The ADO.NET object model is rich, but at its heart it is a fairly straightforward set of classes. The most important of these is the DataSet. The DataSet represents a subset of the entire database, cached on your machine without a continuous connection to the database.
Periodically, you'll reconnect the DataSet to its parent database, update the database with changes you've made to the DataSet, and update the DataSet with changes in the database made by other processes.
This is highly efficient, but to be effective the DataSet must be a robust subset of the database, capturing not just a few rows from a single table, but also a set of tables with all the metadata necessary to represent the relationships and constraints of the original database. This is, not surprisingly, what ADO.NET provides.
The DataSet is composed of DataTable objects as well as DataRelation objects. These are accessed as properties of the DataSet object. The Tables property returns a DataTableCollection, which in turn contains all the DataTable objects.
The DataTable can be created programmatically or as a result of a query against the database. The DataTable has a number of public properties, including the Columns collection, which returns the DataColumnCollection object, which in turn consists of DataColumn objects. Each DataColumn object represents a column in a table.
In addition to the Tables collection, the DataSet has a Relations property, which returns a DataRelationCollection consisting of DataRelation objects. Each DataRelation represents a relationship between two tables through DataColumn objects. For example, in the Northwind database the Customers table is in a relationship with the Orders table through the CustomerID column.

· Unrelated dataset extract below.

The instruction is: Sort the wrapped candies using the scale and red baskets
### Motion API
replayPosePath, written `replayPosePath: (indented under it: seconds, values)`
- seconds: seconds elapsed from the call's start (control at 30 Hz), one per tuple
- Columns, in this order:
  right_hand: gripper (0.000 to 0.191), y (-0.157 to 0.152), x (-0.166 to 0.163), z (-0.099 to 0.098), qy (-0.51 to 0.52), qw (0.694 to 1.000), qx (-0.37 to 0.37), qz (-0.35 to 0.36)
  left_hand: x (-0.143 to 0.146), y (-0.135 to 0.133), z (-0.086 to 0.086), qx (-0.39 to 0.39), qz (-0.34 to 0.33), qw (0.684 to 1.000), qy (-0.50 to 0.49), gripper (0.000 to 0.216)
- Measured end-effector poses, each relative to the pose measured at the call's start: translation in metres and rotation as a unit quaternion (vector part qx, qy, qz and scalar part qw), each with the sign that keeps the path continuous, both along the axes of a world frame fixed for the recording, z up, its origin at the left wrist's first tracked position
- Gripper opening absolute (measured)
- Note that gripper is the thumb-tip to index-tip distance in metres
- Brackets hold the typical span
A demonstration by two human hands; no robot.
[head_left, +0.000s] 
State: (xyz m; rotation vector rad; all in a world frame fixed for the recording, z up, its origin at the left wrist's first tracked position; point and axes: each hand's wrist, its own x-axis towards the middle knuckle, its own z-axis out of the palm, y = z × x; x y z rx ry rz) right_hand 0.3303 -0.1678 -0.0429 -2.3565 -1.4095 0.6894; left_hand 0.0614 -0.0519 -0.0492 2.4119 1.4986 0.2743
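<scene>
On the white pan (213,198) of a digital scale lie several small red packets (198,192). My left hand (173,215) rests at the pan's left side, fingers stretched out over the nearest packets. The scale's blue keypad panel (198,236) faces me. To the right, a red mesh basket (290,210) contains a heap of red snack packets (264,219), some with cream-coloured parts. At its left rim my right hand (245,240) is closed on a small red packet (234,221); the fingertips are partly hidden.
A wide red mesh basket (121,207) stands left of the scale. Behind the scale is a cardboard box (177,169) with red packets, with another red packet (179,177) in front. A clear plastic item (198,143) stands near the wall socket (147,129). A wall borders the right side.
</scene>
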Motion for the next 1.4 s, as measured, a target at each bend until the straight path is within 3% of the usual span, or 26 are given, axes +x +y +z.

The nature of the relationship is one-to-many, or parent-to-child. For any given order, there will be exactly one customer, but any given customer might be represented in any number of orders.
DataTable's Rows collection returns a set of rows for any given table. Use this collection to examine the results of queries against the database, iterating through the rows to examine each record in turn. Programmers experienced with ADO are often confused by the absence of the RecordSet with its moveNext and movePrevious commands. With ADO.NET, you do not iterate through the DataSet; instead, access the table you need, and then you can iterate through the Rows collection, typically with a foreach loop. You'll see this in the first example in this chapter.
The DataSet is an abstraction of a relational database. ADO.NET uses a DataAdapter as a bridge between the DataSet and the data source, which is the underlying database. DataAdapter provides the Fill( ) method to retrieve data from the database and populate the DataSet.
The DBConnection object represents a connection to a data source. This connection can be shared among different command objects. The DBCommand object allows you to send a command (typically a SQL statement or a stored procedure) to the database. Often these objects are implicitly created when you create your DataSet, but you can explicitly access these objects, as you'll see in a subsequent example.
Rather than tie the DataSet object too closely to your database architecture, ADO.NET uses a DataAdapter object to mediate between the DataSet object and the database. This decouples the DataSet from the database and allows a single DataSet to represent more than one database or other data source.